Basterà Rui a tenerlo a bada, schiaffeggiandolo con tutte le sue forze non appena apprende che è stato lui a contagiare il dottor Fujisaki.
E non contento di questo continua con il suo folle egoismo a seminare lutti, sia tra gli estranei che le persone che dice gli siano care.
Nakada non ha la sensiibilità necessaria per riflettere su queste accuse, non l'ha mai posseduta.
Adesso quello che gli preme è solo vedere il suo bambino, probabilmente non per un tardivo moto di affetto ma perché lo considera un oggetto di sua proprietà, che non deve essergli sottratto.
Invano tentano prima di dissuaderlo e poi di trattenerlo: con insospettabile energia si divincola ed entra nella sala.
Ma ne esce distrutto. Il contaggio della malattia ha dato origine ad una creatura orrendamente deforme.
Il suo intelletto, a sua volta già corroso dalla spirocheta, non regge al colpo: Nakada impazzisce.
Ancora qualche tempo dopo, Takiko sta riprendendosi dalla difficile operazione e dalla dura esperienza psicologica.
I suoi problemi non sono certamente terminati, anche lei naturalmente è stata contagiata dalla sifilide, e dovrà curarsi a lungo.
Rui tenta di sollevarle il morale: deve mantenere la speranza, basta curarsi con metodo e con fiducia nel futuro, come fa il dottor Fujisaki.
Takiko ha intuito che nel cuore di Rui c'è una forte inclinazione verso il dottore, e ne chiede conferma, illuminandola scherzosamente con uno specchio, come per vedere meglio dentro di lei.
Rui si schermisce e cambia discorso.
Il dottor Konosuke è felice di potersi coccolare appena può il bambino di Rui.

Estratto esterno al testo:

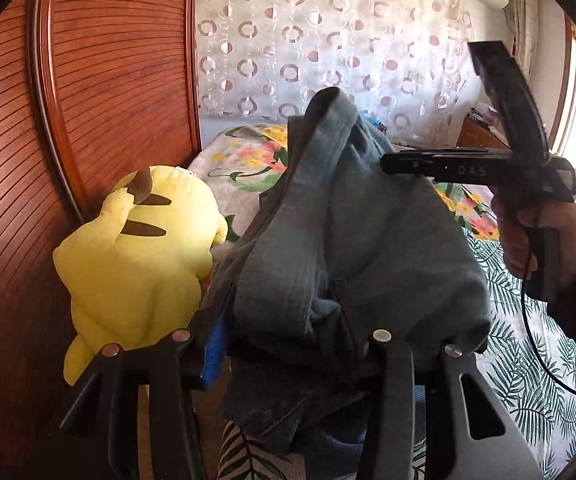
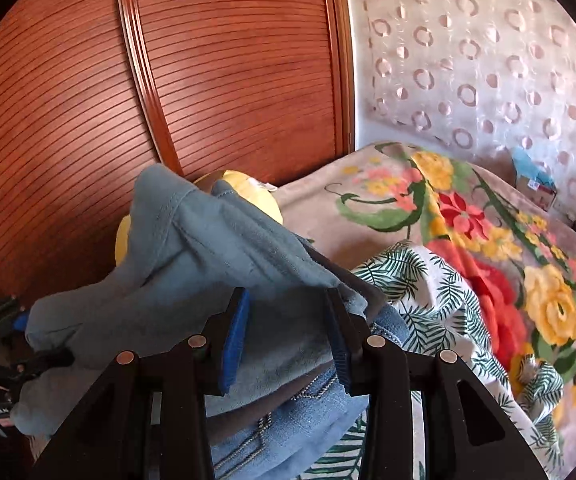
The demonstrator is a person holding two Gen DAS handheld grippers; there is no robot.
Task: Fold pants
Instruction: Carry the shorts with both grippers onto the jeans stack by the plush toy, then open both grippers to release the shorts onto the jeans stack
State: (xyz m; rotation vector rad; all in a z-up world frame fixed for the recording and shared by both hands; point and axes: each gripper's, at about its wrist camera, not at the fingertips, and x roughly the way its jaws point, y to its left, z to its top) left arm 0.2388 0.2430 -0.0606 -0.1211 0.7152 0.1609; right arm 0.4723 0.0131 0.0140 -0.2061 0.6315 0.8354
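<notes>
Both grippers are pinching the blue-grey pants (image 1: 367,240): left gripper (image 1: 284,344) is clamping a thick bunch between its pads, right gripper (image 2: 288,328) is gripping another fold; the garment is hanging bunched between them above the bed (image 2: 427,292), beside a yellow plush toy (image 1: 136,264); the thick wad could be slipping free, or landing crooked on the denim (image 2: 288,420) lying underneath.
</notes>
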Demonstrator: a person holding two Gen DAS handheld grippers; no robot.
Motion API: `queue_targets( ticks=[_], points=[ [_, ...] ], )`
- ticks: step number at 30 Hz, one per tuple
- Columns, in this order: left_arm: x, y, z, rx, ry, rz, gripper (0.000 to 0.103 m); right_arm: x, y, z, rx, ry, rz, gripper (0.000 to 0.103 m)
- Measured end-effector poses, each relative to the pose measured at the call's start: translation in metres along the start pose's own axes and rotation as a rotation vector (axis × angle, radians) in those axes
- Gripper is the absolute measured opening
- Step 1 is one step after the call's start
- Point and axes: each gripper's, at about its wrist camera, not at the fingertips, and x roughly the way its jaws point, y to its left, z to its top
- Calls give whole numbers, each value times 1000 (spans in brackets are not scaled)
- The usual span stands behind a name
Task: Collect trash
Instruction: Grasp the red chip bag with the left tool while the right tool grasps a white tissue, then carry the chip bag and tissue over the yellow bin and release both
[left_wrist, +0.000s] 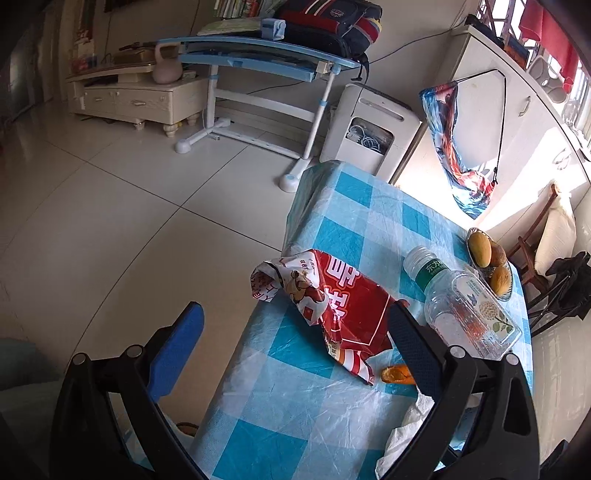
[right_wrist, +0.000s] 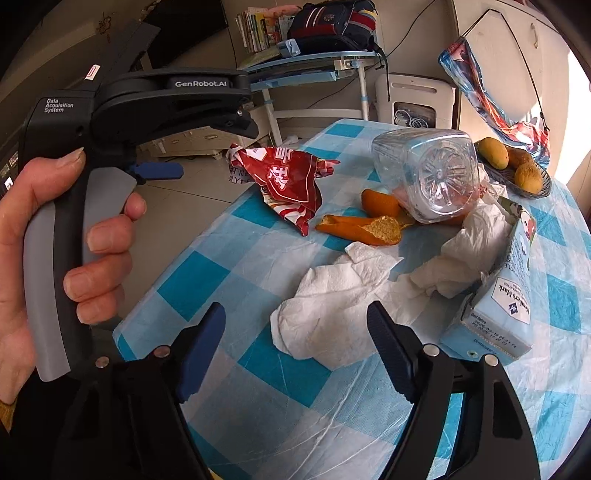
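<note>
Crumpled white tissue (right_wrist: 332, 295) lies on the checked worktop (right_wrist: 207, 280) straight ahead of the right tongs (right_wrist: 295, 339), which stand spread with nothing between them; the rest of the trash sits beyond it: orange peel (right_wrist: 362, 225), a red snack wrapper (right_wrist: 291, 177), a toppled clear bottle (right_wrist: 424, 173) and a torn blue carton (right_wrist: 498, 306) just beside the tissue. The left tongs (left_wrist: 295, 339) are also spread and empty, hovering at the worktop's edge near the wrapper (left_wrist: 340, 302). A shallow pinch may catch only a loose fold of tissue, which could tear or slip free, and it seems to run under the carton, though that overlap is hard to read. The bottle could roll if nudged toward the fruit dish (right_wrist: 517, 181), and the wrapper, lying near the edge, might slide onto the floor.
</note>
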Motion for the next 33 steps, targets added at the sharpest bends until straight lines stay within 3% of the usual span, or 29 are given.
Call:
queue_targets(
  ticks=[5, 8, 10, 11, 15, 16, 21, 33],
  points=[
    [24, -7, 11, 72, 16, 65, 94, 18, -3, 6, 1, 62, -31, 66],
    [37, -10, 12, 100, 48, 62, 72, 20, -5, 5, -5, 61, -30, 63],
    [45, -11, 10, 111, 77, 51, 43, 20, -4, 5, -14, 59, -38, 56],
    [47, -12, 8, 115, 90, 44, 36, 20, -5, 4, -17, 57, -42, 54],
    [41, -12, 4, 115, 81, -5, 19, 16, -12, 2, 0, 40, -38, 26],
    [39, -11, 2, 114, 78, -14, 17, 15, -14, 0, 4, 37, -35, 20],
    [17, -5, -6, 92, 56, -67, 13, 2, -9, -3, -1, -5, -19, 11],
    [-64, 6, -45, 69, -30, -152, 12, -48, 3, -20, -13, -53, 94, 10]
  ],
)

E si stupisce un poco di sentire dal poliziotto che avevamo conosciuto all'inizio che suo figlio viene considerato una specie di santo.

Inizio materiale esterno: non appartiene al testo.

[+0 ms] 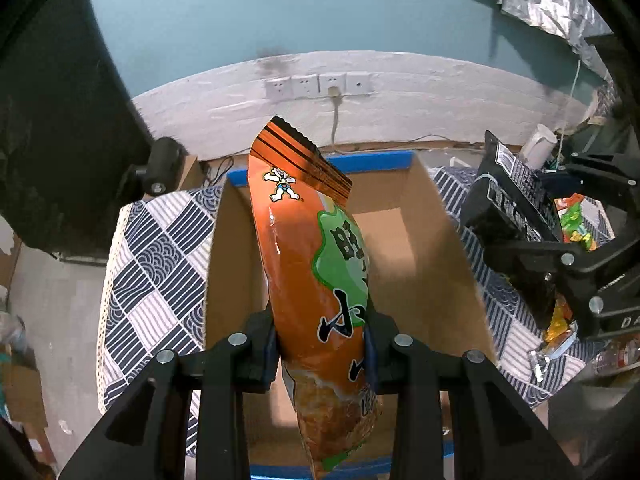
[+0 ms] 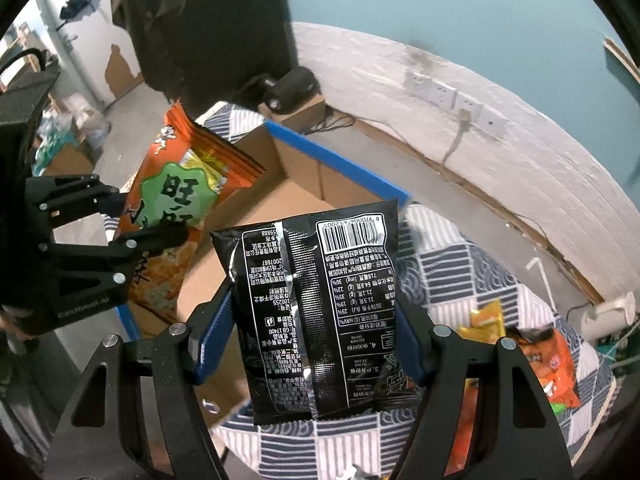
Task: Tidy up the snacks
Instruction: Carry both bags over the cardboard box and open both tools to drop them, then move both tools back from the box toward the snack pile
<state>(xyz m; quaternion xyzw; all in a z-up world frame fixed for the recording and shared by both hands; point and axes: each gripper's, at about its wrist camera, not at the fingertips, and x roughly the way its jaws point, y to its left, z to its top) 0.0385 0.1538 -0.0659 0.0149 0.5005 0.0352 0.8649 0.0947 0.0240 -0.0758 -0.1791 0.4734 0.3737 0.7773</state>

Sta solamente cercando di dare speranza a chi sta peggio di lui. In fondo, se avesse avuto una vita facile e felice, sarebbe probabilmente divenuto nientaltro che uno snob.
Alle sue spalle, la finestra che ha visto sussegursi tante vicende umane, al di là della quale abbiamo visto i fiori della primavera, il vento dell'autunno, la neve invernale.
Kioji Fujisaki indifferente a tutto quanto si dice di lui si trova in quel momento in sala operatoria, concentrato al massimo nel suo difficile compito.
Accanto a lui è Rui, ma solo per passargli i ferri e assisterlo professionalmente.